I said not a thing. What I was thinking was that while he was gone, I would search his study and his bedchamber. I looked down the length of the table at him, and smiled. “There is nothing I need you to bring to me, thank you. Do you like the soup, sir?”

“Indeed, it is delicious.”

And that was that.

That evening Lawrence asked if I would enjoy playing a game of chess with him. We had never played before. I was pleased he assumed that I knew how to play. I did indeed. My grandfather called me a killer. I beat him nearly half our games by the age of fifteen.

Lawrence must have seen my eyes glitter, because he laughed. “So you are good at it, are you?”

I lowered my eyes modestly. “I know all the moves.”

He lightly touched his fingertips to my cheek. I didn't move. We settled down in front of the fireplace, the chessboard on a marquetry table between us. He offered me white. I insisted that I put a black and a white piece behind my back and that he pick the hand he wanted. He got the black pieces anyway.

I always played the Ruy Lopez as white. I knew the first dozen best moves better than any other opening and could counter most defenses played against me. I moved my pawn to king four. Lawrence answered with the standard move, his own pawn to king four, and I was pleased. I quickly played my knight to king bishop three, and he answered with knight to queen bishop three. And so it continued, classic plays and classic responses, and that gave me the edge.

He was a good player. He knew what he was doing. He played some moves I hadn't seen before, which set me to thinking hard. This was our first game. Regardless of the outcome, I wanted to prove to him that I was a good player. I wasn't about to be swept under the carpet. On the eighteenth move, he tried to fork my queen and my rook with his king's knight, but I caught the trap easily, and pulled him short before he could ever make the move.
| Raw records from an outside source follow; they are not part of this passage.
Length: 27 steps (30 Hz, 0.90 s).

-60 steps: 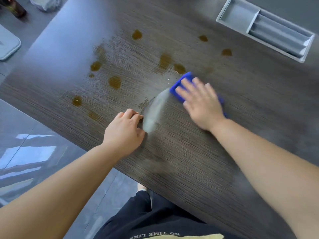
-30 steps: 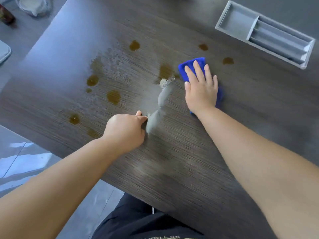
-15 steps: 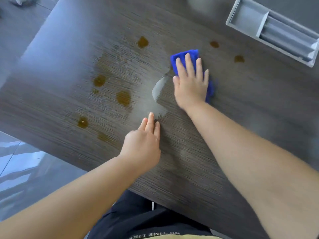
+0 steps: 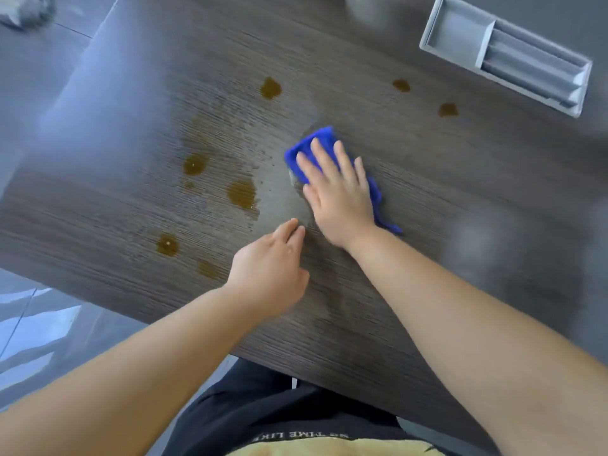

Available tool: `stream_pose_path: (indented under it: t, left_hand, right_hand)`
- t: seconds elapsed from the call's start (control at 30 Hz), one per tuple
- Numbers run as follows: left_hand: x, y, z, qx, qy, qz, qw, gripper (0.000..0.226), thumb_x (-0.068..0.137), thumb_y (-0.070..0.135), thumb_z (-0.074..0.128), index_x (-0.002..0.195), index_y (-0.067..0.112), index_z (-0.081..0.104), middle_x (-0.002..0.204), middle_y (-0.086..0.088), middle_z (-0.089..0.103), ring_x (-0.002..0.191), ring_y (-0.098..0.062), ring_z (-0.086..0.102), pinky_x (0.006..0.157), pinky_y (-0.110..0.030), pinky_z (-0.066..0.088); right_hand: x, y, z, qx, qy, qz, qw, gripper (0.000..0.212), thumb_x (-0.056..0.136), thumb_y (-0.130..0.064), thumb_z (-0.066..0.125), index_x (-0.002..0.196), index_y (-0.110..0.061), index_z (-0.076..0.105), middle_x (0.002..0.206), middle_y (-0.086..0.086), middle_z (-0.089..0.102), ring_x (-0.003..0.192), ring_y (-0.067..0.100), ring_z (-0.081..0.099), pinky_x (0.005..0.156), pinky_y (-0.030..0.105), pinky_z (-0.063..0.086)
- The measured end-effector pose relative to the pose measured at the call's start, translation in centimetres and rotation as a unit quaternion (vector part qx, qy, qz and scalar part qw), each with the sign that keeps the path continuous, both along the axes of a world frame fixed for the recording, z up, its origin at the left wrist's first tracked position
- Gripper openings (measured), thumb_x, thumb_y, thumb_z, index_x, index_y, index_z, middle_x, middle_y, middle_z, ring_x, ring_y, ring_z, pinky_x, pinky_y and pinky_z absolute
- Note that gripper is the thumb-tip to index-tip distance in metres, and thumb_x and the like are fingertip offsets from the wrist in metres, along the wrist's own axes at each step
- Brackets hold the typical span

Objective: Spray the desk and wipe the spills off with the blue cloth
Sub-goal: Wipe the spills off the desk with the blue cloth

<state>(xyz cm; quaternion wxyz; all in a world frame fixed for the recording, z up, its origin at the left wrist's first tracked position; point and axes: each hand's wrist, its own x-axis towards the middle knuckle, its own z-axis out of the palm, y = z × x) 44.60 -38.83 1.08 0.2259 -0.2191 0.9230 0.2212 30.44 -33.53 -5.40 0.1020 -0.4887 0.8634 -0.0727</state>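
The dark wood-grain desk (image 4: 460,199) carries several brown spills, among them one (image 4: 241,194) left of the cloth, one (image 4: 270,88) farther back and two (image 4: 448,109) at the back right. My right hand (image 4: 335,195) lies flat with fingers spread on the blue cloth (image 4: 311,143) and presses it to the desk; the cloth sticks out past the fingertips and beside the wrist. A wet film surrounds the cloth. My left hand (image 4: 269,274) rests on the desk just in front of it, fingers loosely extended and holding nothing. No spray bottle is in view.
A grey divided tray (image 4: 460,31) is set into the desk at the back right. A blurred grey object (image 4: 365,8) stands at the top edge. The desk's front edge runs diagonally before my body, with shiny floor at the lower left.
My right hand has slid the cloth left and toward me, and the pooled wet streak is gone. My left hand has gone from a fist to extended fingers.
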Motion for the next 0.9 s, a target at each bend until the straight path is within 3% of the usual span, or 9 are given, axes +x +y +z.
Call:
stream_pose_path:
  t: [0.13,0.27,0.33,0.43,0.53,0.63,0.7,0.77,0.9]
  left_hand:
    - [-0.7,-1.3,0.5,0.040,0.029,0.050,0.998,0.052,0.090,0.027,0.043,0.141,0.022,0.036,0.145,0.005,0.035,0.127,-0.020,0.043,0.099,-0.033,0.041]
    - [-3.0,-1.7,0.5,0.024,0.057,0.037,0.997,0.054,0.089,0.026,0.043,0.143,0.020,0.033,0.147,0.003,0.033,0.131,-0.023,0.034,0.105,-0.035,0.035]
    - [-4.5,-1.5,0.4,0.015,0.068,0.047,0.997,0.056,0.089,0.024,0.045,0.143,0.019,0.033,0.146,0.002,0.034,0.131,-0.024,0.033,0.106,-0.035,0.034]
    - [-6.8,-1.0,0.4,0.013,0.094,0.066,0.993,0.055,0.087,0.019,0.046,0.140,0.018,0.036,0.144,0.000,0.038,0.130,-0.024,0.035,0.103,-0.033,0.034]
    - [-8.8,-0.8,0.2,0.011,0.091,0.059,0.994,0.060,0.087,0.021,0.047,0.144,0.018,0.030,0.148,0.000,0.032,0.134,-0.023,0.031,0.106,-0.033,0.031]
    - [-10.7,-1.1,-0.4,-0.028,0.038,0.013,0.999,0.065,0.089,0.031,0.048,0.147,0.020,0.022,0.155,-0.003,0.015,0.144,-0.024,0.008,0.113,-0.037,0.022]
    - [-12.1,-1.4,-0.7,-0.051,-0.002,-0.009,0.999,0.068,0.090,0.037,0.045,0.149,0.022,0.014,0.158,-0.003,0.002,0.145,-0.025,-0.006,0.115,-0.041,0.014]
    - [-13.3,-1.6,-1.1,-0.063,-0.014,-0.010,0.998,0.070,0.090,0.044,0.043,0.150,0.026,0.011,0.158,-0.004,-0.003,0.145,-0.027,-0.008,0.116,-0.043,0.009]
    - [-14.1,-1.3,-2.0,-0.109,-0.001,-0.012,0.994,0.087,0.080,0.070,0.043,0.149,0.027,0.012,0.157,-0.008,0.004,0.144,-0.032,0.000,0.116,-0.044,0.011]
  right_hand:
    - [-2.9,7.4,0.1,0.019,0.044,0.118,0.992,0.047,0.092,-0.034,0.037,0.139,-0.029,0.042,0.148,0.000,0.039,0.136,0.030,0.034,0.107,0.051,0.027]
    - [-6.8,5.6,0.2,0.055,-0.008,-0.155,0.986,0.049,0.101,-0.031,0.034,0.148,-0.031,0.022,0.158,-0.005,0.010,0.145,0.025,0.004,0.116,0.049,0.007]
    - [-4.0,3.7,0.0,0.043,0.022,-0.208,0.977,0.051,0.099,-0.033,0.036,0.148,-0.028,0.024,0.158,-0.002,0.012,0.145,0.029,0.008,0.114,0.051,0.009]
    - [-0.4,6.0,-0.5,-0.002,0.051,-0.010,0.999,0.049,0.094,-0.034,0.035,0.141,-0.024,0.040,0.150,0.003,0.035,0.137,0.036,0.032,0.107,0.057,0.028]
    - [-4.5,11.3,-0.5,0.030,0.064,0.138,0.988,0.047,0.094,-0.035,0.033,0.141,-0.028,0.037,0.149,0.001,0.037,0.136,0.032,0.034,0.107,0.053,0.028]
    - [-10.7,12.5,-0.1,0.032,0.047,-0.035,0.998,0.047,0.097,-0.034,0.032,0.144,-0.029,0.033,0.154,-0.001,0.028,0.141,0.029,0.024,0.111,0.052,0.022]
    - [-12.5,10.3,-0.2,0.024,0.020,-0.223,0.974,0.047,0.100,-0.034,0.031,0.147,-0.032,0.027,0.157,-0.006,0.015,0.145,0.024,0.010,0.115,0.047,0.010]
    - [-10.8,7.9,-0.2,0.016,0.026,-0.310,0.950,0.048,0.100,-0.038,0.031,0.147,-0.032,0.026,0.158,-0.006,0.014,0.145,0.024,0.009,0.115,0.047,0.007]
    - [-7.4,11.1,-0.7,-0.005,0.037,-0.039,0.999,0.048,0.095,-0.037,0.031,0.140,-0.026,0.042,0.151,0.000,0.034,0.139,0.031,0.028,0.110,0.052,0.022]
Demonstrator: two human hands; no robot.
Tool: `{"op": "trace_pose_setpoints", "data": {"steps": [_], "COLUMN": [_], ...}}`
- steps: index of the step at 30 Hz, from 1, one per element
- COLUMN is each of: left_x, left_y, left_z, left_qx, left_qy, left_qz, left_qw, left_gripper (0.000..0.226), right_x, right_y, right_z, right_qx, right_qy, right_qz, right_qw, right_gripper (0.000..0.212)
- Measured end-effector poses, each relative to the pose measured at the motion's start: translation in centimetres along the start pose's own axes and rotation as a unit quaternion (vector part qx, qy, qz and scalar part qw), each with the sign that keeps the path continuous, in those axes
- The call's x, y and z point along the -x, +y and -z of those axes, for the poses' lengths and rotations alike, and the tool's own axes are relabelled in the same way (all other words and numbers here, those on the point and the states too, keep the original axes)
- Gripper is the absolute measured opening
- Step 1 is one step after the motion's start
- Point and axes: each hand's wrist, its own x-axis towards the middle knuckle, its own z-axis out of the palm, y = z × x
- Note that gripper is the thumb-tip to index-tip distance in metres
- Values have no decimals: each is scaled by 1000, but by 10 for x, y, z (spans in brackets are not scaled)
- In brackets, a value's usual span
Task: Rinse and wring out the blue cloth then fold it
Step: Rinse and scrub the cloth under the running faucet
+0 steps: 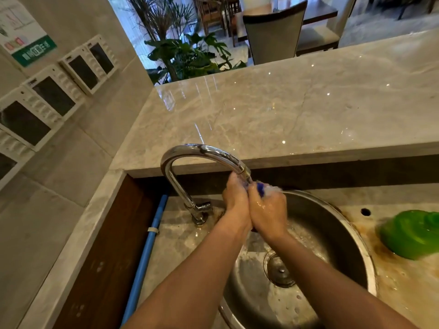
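Note:
Both my hands are pressed together just under the spout of the chrome tap, above the round steel sink. The blue cloth is bunched between them; only a small blue piece shows at my fingertips, the rest is hidden. Water splashes over it from the spout. My left hand and my right hand are both closed around the cloth, wet, with palms facing each other.
A raised marble ledge runs behind the sink. A green plastic object lies on the stained counter to the right. A blue pipe runs down the left of the tap base. White wall-mounted devices line the left wall.

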Motion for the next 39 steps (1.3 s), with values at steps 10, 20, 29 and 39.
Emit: {"op": "trace_pose_setpoints", "data": {"steps": [10,20,29,39], "left_x": [-2,5,3,4], "left_y": [24,-8,13,3], "left_z": [8,19,25,37], "left_qx": [73,40,50,-35], "left_qy": [-15,-47,-64,-114], "left_qz": [102,96,159,267], "left_qw": [992,993,984,956], "left_gripper": [40,24,37,66], "right_x": [-26,-2,-12,-17], "right_y": [-15,-19,-12,-25], "right_z": [22,-1,9,15], "right_qx": [-279,24,-315,-329], "right_qy": [-149,-50,-181,-117], "right_qz": [-272,55,-312,-221], "right_qw": [909,997,878,910], "right_gripper": [33,42,30,6]}}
Ten moves later I knew I would checkmate him soon, six moves, perhaps, no more. And as I looked over the small table at him in the soft firelight, concentrating, his chin on his hand, I wondered yet again if he was the one who was terrorizing me. And always I came back to the conclusion that he had no reason. No reason at all. It was driving me mad.
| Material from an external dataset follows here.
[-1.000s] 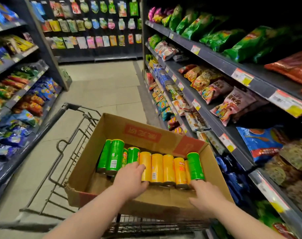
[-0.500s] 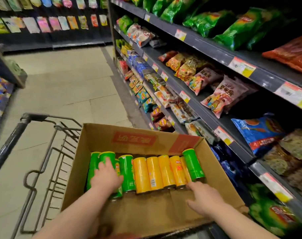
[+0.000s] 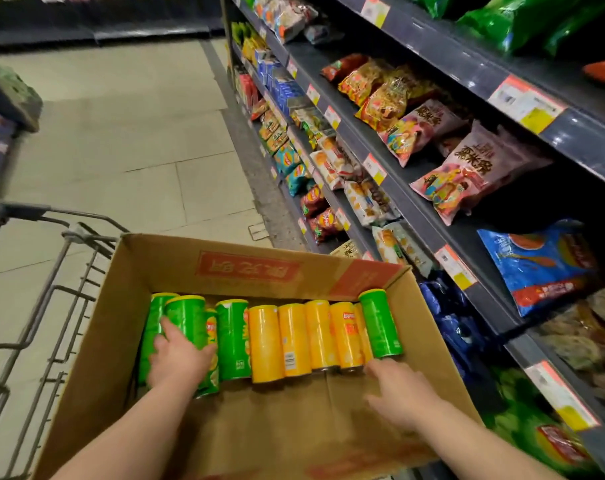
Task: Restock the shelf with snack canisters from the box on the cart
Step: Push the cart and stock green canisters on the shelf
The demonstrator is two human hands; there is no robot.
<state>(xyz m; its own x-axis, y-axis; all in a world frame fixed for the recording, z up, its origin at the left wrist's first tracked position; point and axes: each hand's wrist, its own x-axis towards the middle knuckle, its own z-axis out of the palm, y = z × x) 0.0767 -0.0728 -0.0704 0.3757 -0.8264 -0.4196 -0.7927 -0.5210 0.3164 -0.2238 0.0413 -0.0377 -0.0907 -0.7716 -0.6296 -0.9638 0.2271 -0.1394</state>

And then it was done, coming to pass just as I had seen that it would. I had won. I sat back, steepled my fingers, and said, “My grandfather was one of the best chess players in all of England. He taught me. He was a very stern taskmaster.”
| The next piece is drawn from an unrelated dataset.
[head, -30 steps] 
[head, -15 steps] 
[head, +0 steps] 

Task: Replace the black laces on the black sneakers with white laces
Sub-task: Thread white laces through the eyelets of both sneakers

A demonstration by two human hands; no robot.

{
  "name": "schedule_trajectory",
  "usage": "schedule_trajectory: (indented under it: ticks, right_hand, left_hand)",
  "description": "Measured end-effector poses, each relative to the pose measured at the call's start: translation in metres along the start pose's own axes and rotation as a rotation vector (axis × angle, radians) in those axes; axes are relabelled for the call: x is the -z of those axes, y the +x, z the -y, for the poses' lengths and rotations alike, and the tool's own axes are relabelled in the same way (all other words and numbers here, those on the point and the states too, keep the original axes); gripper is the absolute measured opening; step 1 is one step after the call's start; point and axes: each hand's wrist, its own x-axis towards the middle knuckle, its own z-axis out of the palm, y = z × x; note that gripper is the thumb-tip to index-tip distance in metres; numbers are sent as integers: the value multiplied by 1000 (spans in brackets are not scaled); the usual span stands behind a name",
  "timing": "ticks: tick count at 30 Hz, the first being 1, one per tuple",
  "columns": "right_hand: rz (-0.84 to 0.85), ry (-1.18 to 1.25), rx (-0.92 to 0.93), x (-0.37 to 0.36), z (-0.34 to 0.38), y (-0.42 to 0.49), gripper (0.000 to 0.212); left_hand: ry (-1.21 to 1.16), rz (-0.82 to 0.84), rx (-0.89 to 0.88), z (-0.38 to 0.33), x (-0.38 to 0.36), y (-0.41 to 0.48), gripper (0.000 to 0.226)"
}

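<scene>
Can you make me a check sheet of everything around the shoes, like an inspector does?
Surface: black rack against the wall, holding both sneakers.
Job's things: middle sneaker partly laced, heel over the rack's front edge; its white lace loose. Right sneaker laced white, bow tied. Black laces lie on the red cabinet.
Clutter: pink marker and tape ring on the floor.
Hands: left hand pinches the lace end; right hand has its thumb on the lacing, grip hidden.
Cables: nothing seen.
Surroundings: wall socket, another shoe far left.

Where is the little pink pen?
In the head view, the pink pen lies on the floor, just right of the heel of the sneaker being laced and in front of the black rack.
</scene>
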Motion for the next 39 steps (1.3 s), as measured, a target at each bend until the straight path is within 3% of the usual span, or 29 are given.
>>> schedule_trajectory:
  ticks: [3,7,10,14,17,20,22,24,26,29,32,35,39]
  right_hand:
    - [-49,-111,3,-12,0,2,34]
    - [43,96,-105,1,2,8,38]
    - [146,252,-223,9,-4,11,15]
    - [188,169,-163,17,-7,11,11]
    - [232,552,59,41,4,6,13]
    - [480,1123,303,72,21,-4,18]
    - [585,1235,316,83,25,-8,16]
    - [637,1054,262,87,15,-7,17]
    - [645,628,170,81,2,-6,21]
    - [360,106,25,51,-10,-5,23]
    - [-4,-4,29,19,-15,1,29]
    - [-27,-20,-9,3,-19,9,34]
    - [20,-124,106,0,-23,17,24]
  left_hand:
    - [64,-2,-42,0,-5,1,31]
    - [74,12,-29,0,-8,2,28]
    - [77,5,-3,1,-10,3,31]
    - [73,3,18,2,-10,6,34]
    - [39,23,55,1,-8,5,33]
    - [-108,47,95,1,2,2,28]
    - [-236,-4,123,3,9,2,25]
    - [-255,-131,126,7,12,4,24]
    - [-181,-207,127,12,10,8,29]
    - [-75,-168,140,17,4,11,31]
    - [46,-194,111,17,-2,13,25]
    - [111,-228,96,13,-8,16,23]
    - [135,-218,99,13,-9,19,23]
“I see,” he said, nothing more.

When he left me at the door of The Blue Room, he said, “You are accomplished for one so young. I am
proud of you for that, and perhaps that is a pity.” Then he patted my cheek, as was his habit, and left me. I stood there wondering what he had meant.

He was gone near dawn the following day. At seven o'clock in the morning, I was still wondering what he had meant with those strange words when I let myself into his study. I had been in this room before, but just to look at it for a moment, nothing more. It was dark, that was my first impression. It was dark and very somber. I didn't like it. It was also frigidly cold. This was where he worked with Swanson, his estate manager, a man I had only met twice now.

I pushed back the draperies. The morning was a leaden gray, snow was threatening. But there was enough light for me to search. I went through every drawer in the massive mahogany desk. Tradesmen's bills, letters from his man of business in London, the man I assumed he was going to see. Why wouldn't a man of business come to the patron and not the other way around? I didn't know the answer to that, since I knew next to nothing about anything to do with business dealings.

I kept looking. So many papers, so many neat piles, but nothing to give a hint of anything at all nefarious or secret or in any way suggestive of wrongdoing. It was frustrating. I heard someone clear their throat.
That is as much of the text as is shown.